◆ The task
In the listing below, find each line with the string "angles" and report it.

◆ Dataset excerpts
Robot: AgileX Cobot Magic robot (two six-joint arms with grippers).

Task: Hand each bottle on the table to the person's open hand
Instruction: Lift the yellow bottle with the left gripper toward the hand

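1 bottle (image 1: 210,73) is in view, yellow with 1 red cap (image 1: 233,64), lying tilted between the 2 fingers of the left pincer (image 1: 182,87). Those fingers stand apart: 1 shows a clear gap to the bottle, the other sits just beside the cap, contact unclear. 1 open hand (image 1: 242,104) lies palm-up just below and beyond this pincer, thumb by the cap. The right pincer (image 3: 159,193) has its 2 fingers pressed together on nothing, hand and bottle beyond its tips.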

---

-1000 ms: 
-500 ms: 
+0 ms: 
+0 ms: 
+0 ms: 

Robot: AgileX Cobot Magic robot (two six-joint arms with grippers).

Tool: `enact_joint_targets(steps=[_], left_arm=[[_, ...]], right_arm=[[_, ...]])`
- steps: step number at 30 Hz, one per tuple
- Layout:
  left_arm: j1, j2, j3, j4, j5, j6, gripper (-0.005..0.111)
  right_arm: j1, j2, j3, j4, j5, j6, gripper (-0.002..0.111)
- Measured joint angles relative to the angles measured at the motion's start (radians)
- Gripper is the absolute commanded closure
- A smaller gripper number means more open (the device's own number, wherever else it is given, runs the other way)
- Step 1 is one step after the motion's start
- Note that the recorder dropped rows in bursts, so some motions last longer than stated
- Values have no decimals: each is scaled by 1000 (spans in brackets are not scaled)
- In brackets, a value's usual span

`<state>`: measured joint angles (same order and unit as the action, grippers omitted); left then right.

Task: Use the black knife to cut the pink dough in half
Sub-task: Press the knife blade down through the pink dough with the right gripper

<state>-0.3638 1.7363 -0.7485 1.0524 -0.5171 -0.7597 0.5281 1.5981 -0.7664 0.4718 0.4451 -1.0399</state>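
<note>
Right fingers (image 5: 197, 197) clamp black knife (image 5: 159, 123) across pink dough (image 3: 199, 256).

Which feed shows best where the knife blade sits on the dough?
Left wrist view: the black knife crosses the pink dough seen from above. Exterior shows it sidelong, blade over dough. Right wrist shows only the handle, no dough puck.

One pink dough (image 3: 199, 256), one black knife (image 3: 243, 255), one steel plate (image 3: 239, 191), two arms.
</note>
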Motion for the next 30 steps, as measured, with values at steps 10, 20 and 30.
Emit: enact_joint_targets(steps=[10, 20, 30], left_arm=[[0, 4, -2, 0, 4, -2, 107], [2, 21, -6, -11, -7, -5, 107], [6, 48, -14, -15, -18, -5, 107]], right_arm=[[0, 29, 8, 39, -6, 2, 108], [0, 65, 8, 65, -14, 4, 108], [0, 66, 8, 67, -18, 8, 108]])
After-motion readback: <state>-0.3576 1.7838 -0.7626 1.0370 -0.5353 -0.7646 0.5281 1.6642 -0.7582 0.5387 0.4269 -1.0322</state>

◆ Output for this task
- Measured joint angles relative to the angles measured at the motion's start (radians)
`<state>`: measured joint angles (same order and unit as the action, grippers omitted); left then right.

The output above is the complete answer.